- Dataset section -

::::

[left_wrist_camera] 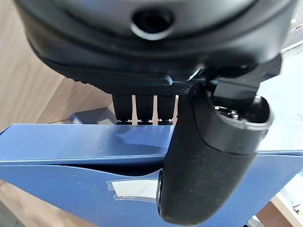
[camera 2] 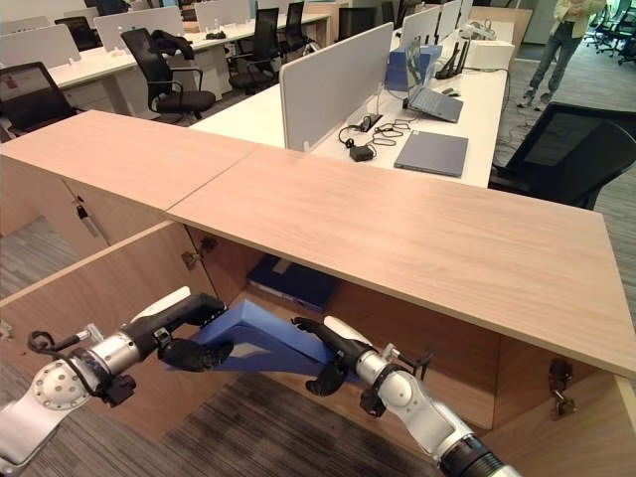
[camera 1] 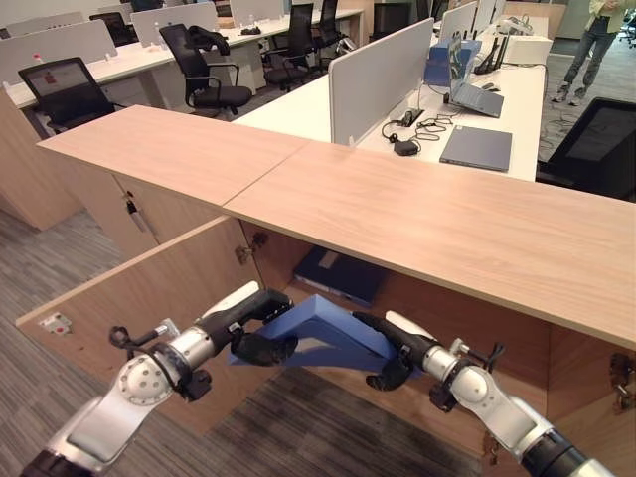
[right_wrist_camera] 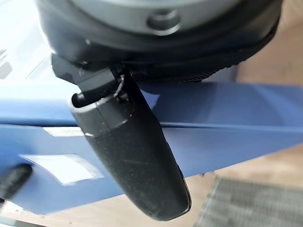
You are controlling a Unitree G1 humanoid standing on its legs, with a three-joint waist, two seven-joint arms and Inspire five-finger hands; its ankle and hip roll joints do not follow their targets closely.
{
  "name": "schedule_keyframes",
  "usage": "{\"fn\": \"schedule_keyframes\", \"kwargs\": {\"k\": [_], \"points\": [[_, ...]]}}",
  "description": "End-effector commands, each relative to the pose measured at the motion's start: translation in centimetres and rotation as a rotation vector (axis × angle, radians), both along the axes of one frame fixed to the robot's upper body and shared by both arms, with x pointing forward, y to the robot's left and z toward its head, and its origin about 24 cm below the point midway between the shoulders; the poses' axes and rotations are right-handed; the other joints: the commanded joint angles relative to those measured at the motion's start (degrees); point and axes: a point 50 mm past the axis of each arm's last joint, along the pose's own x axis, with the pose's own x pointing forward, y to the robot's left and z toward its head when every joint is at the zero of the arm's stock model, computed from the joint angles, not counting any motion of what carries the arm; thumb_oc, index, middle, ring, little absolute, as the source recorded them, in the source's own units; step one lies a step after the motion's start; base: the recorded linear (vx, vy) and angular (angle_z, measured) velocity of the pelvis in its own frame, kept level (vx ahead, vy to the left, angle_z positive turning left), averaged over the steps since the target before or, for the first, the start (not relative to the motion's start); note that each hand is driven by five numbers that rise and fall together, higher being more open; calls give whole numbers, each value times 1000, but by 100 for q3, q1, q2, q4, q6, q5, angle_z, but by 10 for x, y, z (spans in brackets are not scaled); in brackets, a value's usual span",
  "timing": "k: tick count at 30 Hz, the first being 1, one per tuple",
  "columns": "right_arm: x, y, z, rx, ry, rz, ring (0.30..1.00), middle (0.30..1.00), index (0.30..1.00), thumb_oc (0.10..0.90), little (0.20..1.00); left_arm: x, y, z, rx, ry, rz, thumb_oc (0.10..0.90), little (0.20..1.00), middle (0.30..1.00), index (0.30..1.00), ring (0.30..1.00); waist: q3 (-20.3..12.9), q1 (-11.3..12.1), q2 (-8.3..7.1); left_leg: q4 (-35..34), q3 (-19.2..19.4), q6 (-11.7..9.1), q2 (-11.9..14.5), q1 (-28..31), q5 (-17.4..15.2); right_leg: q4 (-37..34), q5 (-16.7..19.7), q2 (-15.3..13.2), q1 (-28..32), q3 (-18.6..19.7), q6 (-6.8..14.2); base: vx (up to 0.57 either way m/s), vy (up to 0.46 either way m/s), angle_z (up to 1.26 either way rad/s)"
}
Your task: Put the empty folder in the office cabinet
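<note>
The blue folder point(camera 1: 328, 333) is held flat just in front of the open cabinet point(camera 1: 417, 298), level with its shelf, likely so it can be slid in. It is pinched by the left hand point(camera 1: 260, 343) and the right hand point(camera 1: 393, 360), one at each end, thumbs under it.

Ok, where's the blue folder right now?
The blue folder is held between left hand and right hand, at the open cabinet mouth.
</note>
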Motion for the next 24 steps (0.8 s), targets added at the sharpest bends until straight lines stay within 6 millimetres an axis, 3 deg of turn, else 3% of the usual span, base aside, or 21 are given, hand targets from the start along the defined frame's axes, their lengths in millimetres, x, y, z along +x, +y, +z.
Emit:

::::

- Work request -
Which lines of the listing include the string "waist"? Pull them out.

- Output of the task -
You are controlling a Unitree G1 humanoid standing on its legs, with a three-joint waist, two seven-joint arms and Inspire five-finger hands; its ankle and hip roll joints do not follow their targets closely.
  "columns": "right_arm: x, y, z, rx, ry, rz, ring (0.30..1.00), middle (0.30..1.00), index (0.30..1.00), thumb_oc (0.10..0.90), little (0.20..1.00); left_arm: x, y, z, rx, ry, rz, thumb_oc (0.10..0.90), little (0.20..1.00), middle (0.30..1.00), index (0.30..1.00), ring (0.30..1.00); waist: q3 (-20.3..12.9), q1 (-11.3..12.1), q2 (-8.3..7.1); left_leg: q4 (-35..34), q3 (-19.2..19.4), q6 (-11.7..9.1), q2 (-11.9..14.5), q1 (-28..31), q5 (-17.4..15.2); right_leg: q4 (-37..34), q5 (-16.7..19.7), q2 (-15.3..13.2), q1 (-28..32), q3 (-18.6..19.7), q6 (-6.8..14.2); base: vx (up to 0.57 either way m/s), vy (up to 0.46 either way m/s), angle_z (up to 1.26 either way rad/s)"

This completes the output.